**Instructions for the task:** Return every line in the entries below where the word "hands" shows up.

*** Begin section ***

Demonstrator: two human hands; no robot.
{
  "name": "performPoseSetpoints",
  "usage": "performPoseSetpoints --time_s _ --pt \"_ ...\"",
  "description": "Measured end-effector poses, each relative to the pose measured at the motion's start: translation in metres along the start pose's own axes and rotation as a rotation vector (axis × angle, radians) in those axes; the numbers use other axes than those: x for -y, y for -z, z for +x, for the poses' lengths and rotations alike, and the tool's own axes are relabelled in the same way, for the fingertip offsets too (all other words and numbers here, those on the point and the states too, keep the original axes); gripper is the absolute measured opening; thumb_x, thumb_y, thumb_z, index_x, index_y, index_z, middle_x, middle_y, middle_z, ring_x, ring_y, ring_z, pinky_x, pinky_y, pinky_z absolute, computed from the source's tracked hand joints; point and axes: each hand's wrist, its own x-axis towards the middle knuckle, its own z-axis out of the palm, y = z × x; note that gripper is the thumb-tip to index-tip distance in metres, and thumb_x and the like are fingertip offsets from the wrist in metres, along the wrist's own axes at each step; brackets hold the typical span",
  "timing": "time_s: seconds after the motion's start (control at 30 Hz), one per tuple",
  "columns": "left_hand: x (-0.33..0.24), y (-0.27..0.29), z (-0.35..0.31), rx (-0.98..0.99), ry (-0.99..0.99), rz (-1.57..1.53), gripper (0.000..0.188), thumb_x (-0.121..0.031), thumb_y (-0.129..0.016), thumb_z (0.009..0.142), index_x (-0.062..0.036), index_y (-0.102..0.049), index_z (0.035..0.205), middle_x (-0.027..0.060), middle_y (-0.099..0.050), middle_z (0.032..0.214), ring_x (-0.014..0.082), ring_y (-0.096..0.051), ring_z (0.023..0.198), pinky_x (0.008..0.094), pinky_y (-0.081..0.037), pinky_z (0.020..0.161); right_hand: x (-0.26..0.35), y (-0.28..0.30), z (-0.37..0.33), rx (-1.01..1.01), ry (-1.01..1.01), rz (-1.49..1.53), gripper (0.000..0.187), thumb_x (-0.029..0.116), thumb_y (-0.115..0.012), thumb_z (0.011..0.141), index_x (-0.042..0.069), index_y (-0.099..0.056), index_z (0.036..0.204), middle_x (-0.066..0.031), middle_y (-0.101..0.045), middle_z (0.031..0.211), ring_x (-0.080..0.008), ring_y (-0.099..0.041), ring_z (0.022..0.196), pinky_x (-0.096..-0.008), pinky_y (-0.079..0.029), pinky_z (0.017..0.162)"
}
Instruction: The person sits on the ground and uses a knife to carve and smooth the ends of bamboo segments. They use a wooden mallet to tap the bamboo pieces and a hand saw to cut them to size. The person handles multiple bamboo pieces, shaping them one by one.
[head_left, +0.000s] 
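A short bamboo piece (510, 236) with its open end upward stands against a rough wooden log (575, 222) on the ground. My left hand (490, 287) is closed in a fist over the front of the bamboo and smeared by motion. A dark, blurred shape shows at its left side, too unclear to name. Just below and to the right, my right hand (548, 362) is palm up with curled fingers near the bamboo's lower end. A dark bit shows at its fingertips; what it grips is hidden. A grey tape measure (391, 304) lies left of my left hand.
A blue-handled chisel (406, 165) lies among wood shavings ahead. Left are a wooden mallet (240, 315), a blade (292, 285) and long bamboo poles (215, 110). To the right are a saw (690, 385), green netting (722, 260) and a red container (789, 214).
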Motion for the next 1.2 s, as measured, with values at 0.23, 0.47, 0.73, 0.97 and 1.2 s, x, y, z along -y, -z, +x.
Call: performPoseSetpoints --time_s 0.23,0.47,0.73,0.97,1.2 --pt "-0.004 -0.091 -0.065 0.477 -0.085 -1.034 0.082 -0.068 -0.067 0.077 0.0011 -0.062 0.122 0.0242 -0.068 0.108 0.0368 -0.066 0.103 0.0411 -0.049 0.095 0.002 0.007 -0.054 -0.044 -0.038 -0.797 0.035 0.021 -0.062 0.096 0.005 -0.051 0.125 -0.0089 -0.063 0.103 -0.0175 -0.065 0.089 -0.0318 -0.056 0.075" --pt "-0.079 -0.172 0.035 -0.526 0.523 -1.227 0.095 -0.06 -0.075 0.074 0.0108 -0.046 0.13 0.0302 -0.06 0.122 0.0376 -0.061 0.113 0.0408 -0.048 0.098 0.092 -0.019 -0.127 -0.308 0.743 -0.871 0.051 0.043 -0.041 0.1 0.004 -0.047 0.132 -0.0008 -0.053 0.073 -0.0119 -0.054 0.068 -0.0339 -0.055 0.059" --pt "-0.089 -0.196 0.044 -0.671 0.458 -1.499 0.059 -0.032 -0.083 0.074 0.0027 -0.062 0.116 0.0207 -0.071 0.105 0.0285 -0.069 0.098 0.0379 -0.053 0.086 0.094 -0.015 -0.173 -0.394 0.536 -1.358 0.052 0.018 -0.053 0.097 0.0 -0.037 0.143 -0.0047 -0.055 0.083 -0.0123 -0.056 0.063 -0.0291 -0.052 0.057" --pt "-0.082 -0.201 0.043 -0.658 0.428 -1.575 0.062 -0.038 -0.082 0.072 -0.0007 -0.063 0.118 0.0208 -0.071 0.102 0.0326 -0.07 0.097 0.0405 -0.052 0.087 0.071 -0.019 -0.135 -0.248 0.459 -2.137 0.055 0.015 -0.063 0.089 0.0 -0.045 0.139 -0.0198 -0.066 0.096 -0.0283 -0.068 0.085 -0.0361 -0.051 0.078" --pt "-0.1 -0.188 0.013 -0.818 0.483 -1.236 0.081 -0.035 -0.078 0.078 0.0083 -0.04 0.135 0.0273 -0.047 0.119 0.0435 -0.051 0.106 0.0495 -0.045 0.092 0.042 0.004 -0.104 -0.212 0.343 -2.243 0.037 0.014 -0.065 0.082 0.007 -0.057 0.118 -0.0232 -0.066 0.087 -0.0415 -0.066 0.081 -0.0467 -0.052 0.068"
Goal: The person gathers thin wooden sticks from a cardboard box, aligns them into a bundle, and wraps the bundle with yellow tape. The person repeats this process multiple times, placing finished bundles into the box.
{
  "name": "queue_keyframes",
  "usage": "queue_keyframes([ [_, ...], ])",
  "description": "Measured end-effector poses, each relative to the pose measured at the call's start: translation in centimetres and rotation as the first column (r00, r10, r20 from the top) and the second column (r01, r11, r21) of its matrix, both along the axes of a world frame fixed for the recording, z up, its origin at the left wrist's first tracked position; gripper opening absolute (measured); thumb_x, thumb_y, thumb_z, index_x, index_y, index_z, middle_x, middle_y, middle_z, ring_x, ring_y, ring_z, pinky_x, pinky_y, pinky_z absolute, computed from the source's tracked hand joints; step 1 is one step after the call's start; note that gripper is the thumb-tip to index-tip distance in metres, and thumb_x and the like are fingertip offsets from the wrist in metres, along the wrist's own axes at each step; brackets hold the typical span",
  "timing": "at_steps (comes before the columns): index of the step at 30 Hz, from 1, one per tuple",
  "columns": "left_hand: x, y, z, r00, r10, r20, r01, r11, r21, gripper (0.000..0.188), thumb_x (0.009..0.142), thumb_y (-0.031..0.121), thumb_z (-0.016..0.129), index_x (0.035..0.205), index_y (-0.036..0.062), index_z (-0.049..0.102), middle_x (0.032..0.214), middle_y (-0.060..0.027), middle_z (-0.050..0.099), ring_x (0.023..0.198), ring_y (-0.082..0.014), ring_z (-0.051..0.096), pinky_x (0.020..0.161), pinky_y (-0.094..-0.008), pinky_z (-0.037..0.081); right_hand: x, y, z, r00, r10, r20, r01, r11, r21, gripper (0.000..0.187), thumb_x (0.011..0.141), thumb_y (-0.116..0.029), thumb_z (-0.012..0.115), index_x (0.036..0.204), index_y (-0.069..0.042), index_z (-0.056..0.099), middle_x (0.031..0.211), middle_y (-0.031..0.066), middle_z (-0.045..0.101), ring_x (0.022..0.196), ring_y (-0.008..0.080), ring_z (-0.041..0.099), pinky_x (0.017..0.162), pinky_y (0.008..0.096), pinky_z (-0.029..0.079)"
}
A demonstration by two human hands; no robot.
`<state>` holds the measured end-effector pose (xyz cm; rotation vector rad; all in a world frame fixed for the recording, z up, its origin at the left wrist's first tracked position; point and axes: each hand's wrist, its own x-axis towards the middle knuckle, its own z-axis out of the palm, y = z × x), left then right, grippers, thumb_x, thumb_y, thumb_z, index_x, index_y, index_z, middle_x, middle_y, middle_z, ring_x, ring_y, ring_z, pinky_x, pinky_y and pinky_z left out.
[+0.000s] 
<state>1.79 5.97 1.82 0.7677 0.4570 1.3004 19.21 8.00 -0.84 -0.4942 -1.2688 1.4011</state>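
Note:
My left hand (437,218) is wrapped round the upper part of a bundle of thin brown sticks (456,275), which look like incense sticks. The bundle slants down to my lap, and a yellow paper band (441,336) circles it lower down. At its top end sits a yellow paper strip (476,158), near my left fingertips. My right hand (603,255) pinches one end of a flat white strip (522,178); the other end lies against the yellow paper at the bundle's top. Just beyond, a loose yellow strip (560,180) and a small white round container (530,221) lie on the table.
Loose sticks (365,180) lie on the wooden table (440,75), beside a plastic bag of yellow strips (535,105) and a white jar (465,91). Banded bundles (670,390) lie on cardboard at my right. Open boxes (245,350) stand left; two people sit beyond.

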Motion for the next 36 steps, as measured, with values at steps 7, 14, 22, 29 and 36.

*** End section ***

**Answer to this task:**
Demonstrator: two human hands; no robot.
A demonstration by two human hands; no robot.

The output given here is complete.